Nitish Kumar has been at the helm of Bihar since November 2005, barring a brief nine-month interlude in 2014–2015 when Jitan Ram Manjhi held the top post. Over the years, the state’s bureaucratic machinery has been fine-tuned to align seamlessly with Nitish Kumar’s governance style and administrative expectations.
Such deep institutional alignment has created a system so accustomed to his leadership that even the mere thought of a change at the top unsettles the administrative setup built over the past two decades. This underlying stability or complacency, as some may call it, reflects an implicit assumption within the bureaucracy that the political order will remain unchanged after counting day.
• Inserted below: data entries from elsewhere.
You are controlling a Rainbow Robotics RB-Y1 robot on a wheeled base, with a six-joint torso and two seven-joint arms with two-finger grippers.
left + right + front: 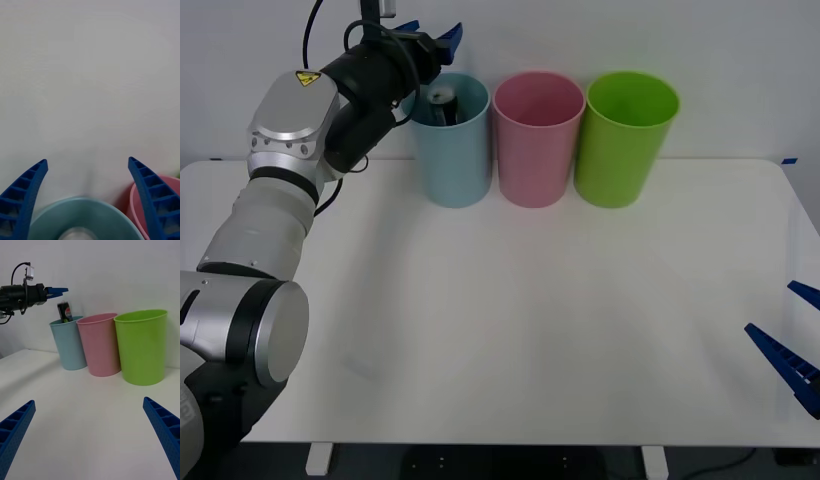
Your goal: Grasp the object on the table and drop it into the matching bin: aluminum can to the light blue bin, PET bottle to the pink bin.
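Here, front view: left gripper (434,40) upper left, spread above light blue bin (452,150); aluminum can (443,99) at its mouth, released for matching. Right wrist view: can (65,312) half-sunk in bin; right gripper (90,435) spread, idle over table (90,405). Left wrist view: fingers (26,187) apart over rim.

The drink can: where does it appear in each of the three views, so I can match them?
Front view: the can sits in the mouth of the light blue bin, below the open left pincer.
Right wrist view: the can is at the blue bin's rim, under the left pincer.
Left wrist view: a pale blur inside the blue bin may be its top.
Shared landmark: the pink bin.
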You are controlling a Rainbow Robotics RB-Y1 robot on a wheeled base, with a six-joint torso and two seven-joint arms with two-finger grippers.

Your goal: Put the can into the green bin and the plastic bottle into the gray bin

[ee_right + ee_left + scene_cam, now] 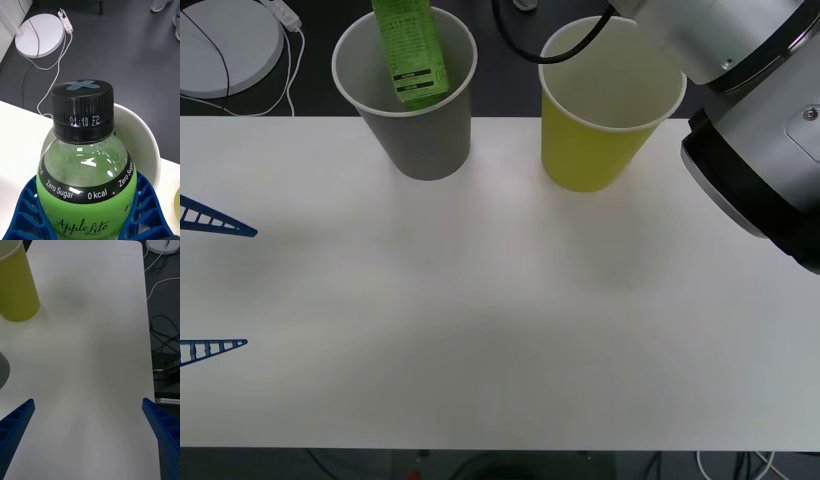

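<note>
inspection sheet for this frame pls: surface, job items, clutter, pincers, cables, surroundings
Surface: white table, bare in front of the bins.
Job's things: gray bin and green bin upright at the table's far edge, apart; plastic bottle partly down inside the gray bin, cap up.
Clutter: nothing seen.
Grippers: right pincer shut on the plastic bottle over the gray bin; left pincer open above the table's left side, holding nothing.
Cables: white cord and power strip on the floor; black cables beside the table.
Surroundings: dark floor, round white base.
</note>
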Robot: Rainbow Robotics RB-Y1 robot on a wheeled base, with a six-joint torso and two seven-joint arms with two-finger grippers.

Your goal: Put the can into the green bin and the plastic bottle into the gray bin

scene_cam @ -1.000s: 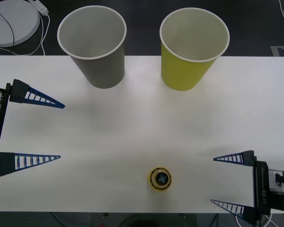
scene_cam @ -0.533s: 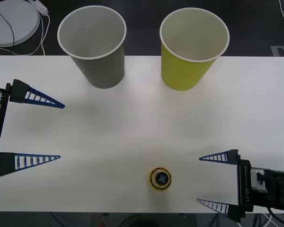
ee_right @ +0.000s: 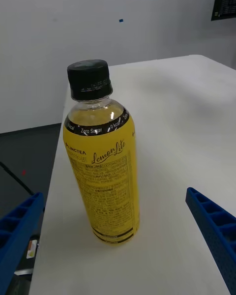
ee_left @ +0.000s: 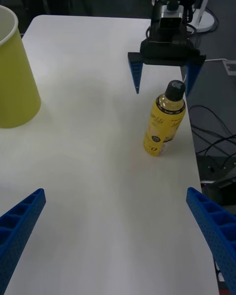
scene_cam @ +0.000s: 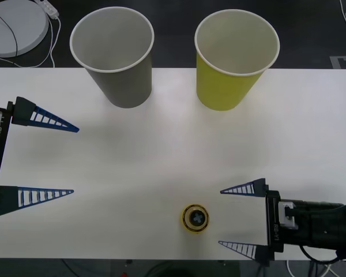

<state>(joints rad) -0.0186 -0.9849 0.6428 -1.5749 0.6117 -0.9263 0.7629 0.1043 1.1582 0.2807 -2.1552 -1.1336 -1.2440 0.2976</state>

However, this calm wasn’t always visible. Earlier, murmurs about the Chief Minister’s health, his perceived loss of charisma, and speculation over the government’s performance had momentarily shaken bureaucratic confidence. But as the election campaign progressed, Nitish Kumar’s renewed political assertiveness and strategic outreach helped shift the narrative in his favour.
Bihar recorded a “historic high” voter turnout of 66.91%, the highest since 1951, leaving everyone, including bureaucrats, guessing where the support might have gone. When ECI data revealed that women voters led the participation surge with a turnout of 71.6%, outpacing men by nearly nine percentage points — the widest-ever gap recorded in the state — it strengthened the belief that women played a decisive role in this election.
While the final verdict will be known only on November 14, those close to the corridors of power in Patna maintain that this surge in women’s participation is likely to work in Nitish Kumar’s favour, further reinforcing the bureaucracy’s quiet confidence in the continuity of his leadership.